Firmengeheimnisse:Chinesischer Professor wegen Verdachts auf Industriespionage festgenommen

  • In den USA sind sechs chinesische Staatsbürger wegen Diebstahls von Firmengeheimnissen angeklagt.
  • Sie sollen gestohlene Filter-Technik in China weiterverkauft haben.
  • Erst vergangenes Jahr hatte die US-Regierung China Industriespionage vorgeworfen. Damals führte das zu tiefen diplomatischen Verwerfungen.

Anklage: Chinesen spionierten zwei US-Unternehmen aus

Eine von der zuständigen Bundesstaatsanwaltschaft im kalifornischen San Jose einberufene Grand Jury hat sechs chinesische Staatsbürger, unter ihnen zwei Professoren, der Industriespionage und das Diebstahls von Geschäftsgeheimnissen angeklagt. Laut Anklage entwendeten die Täter Designs, technische Daten, Code und weitere vertrauliche Dokumente von den amerikanischen Firmen Avago Technologies und Skyworks Solutions.
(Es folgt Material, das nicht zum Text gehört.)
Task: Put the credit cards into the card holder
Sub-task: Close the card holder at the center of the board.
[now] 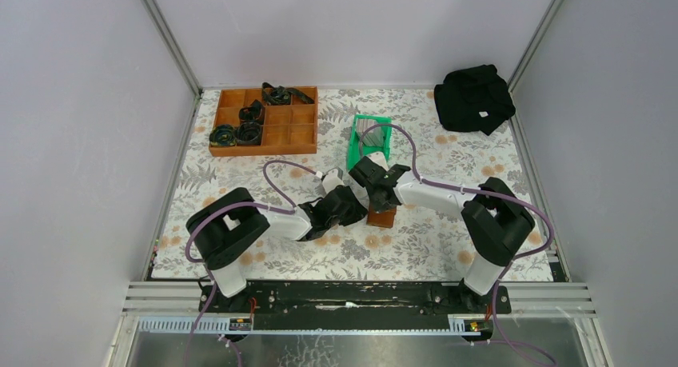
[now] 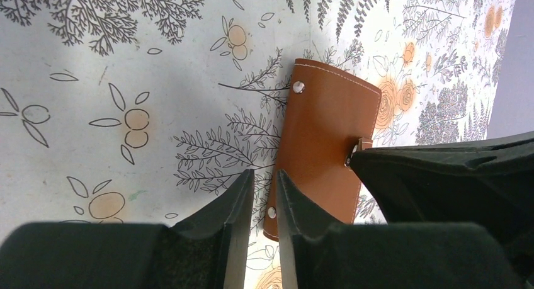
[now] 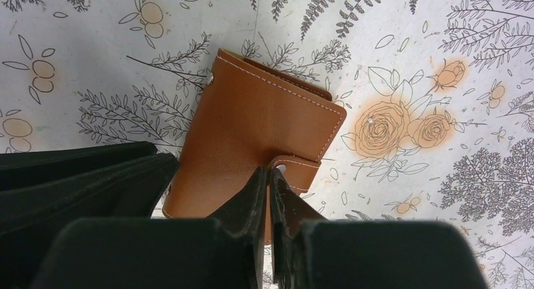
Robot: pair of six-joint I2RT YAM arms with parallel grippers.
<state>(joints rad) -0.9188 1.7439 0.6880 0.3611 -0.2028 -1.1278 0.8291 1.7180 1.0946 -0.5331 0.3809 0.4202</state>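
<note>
Right gripper [image 3: 271, 188] pinching card holder [image 3: 252, 131] tab, overhead hides it

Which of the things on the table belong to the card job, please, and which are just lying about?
Part of the job:
- card holder, closed, on the floral cloth
- credit cards, grey stack in the green bin
- right hand, at the holder's snap tab
- left hand, nearly closed beside the holder

Lying about:
- wooden tray holding black coiled items
- black cloth bundle

wooden tray [image 1: 264, 141], green bin [image 1: 369, 140], black cloth [image 1: 473, 98]
</note>
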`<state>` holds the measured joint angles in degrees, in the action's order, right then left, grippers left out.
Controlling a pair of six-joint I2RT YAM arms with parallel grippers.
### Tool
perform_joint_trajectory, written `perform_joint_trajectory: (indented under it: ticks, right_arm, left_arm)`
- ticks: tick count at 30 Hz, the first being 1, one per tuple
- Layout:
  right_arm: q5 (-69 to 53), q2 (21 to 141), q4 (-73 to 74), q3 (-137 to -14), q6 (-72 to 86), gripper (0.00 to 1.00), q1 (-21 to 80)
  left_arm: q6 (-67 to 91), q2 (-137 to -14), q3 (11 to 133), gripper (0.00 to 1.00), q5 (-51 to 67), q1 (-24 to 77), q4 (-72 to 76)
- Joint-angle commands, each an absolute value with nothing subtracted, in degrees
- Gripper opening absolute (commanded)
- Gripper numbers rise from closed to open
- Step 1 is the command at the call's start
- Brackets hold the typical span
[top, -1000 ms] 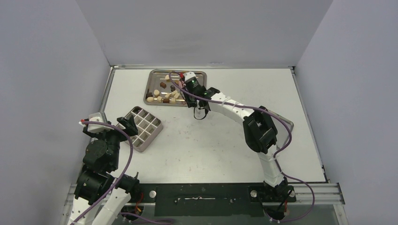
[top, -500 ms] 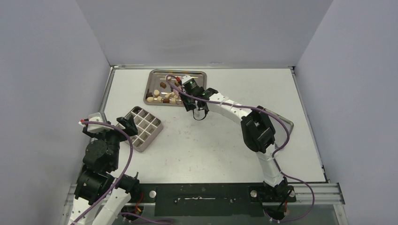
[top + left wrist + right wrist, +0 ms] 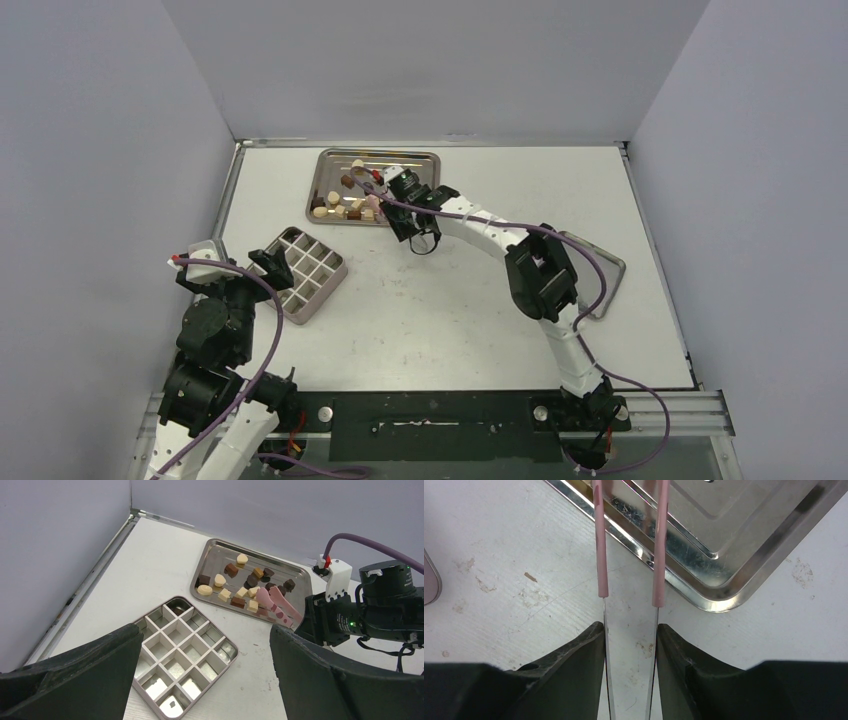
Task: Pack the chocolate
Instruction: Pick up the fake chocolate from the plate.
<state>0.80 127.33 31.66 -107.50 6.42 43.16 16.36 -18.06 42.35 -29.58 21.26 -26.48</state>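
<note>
Grey walls box in a white bench (image 3: 450,320), with a steel tray (image 3: 426,156) at the upper middle of the top view. All the chocolate (image 3: 238,602) sits loose in that tray, dark, mid-brown and cream bits bunched toward its left half.

What your next move hangs on: the right end effector (image 3: 630,630) is clamped on the pink tongs (image 3: 277,605), fingers pressing the two metal arms from outside. The tongs' long axis runs from it toward the upper left of the frame. Their tips stand slightly apart, right at the right edge of the pile, so most of the pieces lie just ahead and left of the tips. I can't tell if a piece is between them.

Your right arm is clearly the nearer one. The left end effector (image 3: 204,640) is spread wide, holding nothing, well apart from the tray and hovering beside the grid box (image 3: 230,645) at centre left.

That box's compartments look empty to me; a dark spot in one near-bottom cell could just be a reflection. So I'd say the packing hasn't really started.
</note>
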Motion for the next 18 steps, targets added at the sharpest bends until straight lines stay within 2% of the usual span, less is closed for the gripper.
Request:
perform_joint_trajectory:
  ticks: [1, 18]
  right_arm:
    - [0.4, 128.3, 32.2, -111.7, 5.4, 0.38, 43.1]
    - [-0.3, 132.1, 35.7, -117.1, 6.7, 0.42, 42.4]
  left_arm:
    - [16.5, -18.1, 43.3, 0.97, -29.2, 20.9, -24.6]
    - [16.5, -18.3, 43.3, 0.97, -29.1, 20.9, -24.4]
Wie die Täter vorgegangen sein sollen

Die Gruppe von Chinesen gründeten Berichten zufolge ein gemeinsames Unternehmen mit der Tianjin-Universität in China, um einen Radiofrequenz-Filter für Handys und andere drahtlose Geräte zu produzieren. Die dafür benötigte sogenannte Technologie soll von Avago Technologies entwickelt worden sein. Die Täter verkauften die Technik der US-Regierung zufolge an das chinesische Militär und gewerbliche Abnehmer.

Wie weit die Ermittler bei ihrer Arbeit sind

Einer der Verdächtigen konnte bereits festgenommen werden: Hao Zhang ist Professor an der Tianjin-Universität und hatte für Skyworks Solutions gearbeitet. Der 36-Jährige wurde am 16. Mai am Flughafen von Los Angeles gefasst. Er war als Redner auf dem Weg zu einer Konferenz gewesen. Die restlichen fünf Verdächtigen werden in China vermutet.

"Die Angeklagten nutzten ihren Zugang zu und ihre Kenntnisse über sensible Technologien der USA, um illegal Geschäftsgeheimnisse weiterzugeben", erklärte John Carlin vom Justizministerium (United States Department of Justice National Security Division). "Industriespionage fügt amerikanischen Unternehmen erhebliche Schäden zu, sie schwächt die globale Wirtschaft und beeinträchtig weltweit amerikanische Belange."

Bereits im Mai 2014 hatte ein US-Gericht fünf Mitglieder des chinesischen Militärs angeklagt. Der Vorwurf: Sie hätten Daten von US-Unternehmen gestohlen - aus der Metall-, Solarenergie- und der Atomenergiebranche.